- [DESCRIPTION OF THE TASK]: Beginning with the first line, copy out each line of the material until the line containing "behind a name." has been copied as well.
════════════════════
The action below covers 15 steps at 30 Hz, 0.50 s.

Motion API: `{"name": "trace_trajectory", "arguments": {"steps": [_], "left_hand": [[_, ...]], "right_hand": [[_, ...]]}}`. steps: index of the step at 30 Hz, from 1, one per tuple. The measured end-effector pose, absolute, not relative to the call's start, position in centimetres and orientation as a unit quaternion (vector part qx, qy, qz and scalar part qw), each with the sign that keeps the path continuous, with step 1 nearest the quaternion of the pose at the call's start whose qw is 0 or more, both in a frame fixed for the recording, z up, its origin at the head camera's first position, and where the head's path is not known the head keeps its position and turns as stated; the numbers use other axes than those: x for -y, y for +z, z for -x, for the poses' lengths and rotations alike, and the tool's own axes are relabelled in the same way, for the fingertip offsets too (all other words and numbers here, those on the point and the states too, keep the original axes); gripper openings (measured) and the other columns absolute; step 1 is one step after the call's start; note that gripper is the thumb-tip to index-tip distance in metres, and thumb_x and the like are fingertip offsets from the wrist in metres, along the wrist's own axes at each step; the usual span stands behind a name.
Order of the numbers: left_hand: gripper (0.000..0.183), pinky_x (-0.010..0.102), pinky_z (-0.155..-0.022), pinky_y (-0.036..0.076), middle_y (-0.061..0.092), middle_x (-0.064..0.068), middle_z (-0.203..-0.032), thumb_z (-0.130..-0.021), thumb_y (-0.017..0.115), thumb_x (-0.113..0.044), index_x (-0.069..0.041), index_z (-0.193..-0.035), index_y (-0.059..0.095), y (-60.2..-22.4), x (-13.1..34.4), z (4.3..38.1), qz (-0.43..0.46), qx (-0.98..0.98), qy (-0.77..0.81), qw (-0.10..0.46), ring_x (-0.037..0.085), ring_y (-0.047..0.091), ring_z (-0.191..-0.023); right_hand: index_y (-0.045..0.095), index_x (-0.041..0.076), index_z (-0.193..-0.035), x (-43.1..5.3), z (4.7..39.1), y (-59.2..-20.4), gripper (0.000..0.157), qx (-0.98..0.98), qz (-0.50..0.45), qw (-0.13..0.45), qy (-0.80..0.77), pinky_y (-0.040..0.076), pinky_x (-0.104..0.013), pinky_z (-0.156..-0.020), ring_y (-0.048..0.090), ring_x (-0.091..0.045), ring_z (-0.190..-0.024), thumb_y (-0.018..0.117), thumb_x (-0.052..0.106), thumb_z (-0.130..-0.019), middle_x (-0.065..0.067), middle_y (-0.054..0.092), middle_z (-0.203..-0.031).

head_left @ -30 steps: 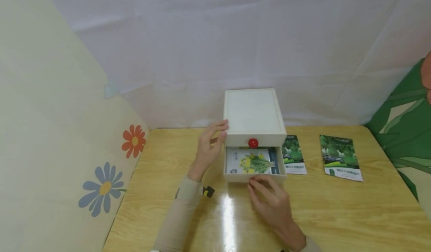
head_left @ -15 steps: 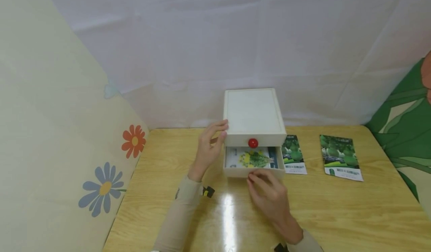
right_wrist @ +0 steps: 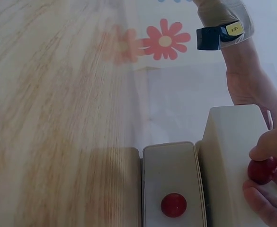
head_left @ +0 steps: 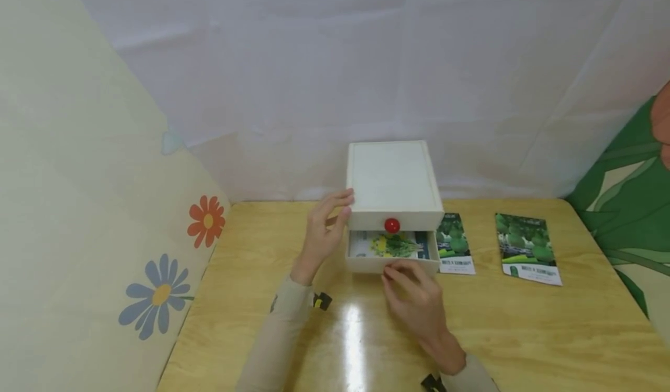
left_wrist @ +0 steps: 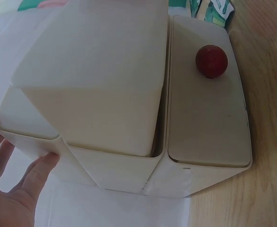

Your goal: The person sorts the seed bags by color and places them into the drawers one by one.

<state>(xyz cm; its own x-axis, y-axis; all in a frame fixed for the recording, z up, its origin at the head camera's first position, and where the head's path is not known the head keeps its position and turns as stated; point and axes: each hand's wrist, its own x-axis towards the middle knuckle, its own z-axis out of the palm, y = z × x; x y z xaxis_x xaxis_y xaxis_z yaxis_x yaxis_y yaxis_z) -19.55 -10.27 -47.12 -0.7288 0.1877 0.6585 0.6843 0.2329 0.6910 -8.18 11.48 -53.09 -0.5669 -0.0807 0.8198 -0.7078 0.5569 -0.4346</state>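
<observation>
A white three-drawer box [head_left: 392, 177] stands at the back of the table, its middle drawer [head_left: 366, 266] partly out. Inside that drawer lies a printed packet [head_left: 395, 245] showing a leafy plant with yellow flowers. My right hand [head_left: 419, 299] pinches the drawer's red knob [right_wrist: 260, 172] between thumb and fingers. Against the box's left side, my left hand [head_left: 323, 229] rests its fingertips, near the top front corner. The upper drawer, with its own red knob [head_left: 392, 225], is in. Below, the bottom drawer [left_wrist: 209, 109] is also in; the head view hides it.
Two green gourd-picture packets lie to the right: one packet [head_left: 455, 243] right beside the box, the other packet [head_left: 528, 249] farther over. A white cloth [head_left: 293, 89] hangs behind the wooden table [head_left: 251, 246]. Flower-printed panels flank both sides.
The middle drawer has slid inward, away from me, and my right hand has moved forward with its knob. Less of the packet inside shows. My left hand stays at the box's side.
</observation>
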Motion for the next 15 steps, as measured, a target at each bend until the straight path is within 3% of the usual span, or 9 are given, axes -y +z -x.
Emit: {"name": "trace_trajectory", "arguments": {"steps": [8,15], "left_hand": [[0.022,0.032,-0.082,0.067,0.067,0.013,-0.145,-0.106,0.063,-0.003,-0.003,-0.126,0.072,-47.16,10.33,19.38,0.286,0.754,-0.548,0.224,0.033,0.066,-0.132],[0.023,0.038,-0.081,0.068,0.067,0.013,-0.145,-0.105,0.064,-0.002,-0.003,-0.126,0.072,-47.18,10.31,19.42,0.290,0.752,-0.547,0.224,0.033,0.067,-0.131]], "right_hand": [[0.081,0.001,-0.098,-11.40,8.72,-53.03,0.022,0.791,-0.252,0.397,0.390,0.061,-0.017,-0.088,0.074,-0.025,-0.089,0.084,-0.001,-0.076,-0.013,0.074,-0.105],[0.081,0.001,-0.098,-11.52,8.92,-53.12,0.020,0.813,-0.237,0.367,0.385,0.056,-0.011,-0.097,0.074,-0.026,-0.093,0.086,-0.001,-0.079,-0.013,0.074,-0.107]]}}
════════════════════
- [RESULT FOR THIS EXERCISE]:
The action below covers 15 steps at 30 Hz, 0.50 s.

Motion API: `{"name": "trace_trajectory", "arguments": {"steps": [_], "left_hand": [[_, ...]], "right_hand": [[_, ...]]}}`. steps: index of the step at 30 Hz, from 1, one per tuple. The measured end-effector pose, absolute, not relative to the call's start, position in centimetres and orientation as a unit quaternion (vector part qx, qy, qz and scalar part qw), each with the sign that keeps the path continuous, with step 1 nearest the quaternion of the pose at the call's start whose qw is 0 or more, both in a frame fixed for the recording, z up, its origin at the head camera's first position, and where the head's path is not known the head keeps its position and turns as stated; the numbers use other axes than those: x for -y, y for +z, z for -x, for the poses' lengths and rotations alike, and the tool's own axes are relabelled in the same way, for the fingertip offsets too (all other words and numbers here, those on the point and the states too, keep the original axes); gripper openings (measured) and the other columns absolute; step 1 is one step after the call's start; note that gripper is the thumb-tip to index-tip distance in metres, and thumb_x and the like are fingertip offsets from the wrist in metres, along the wrist's own axes at each step; the usual span stands behind a name.

The output contains the complete answer to the exercise.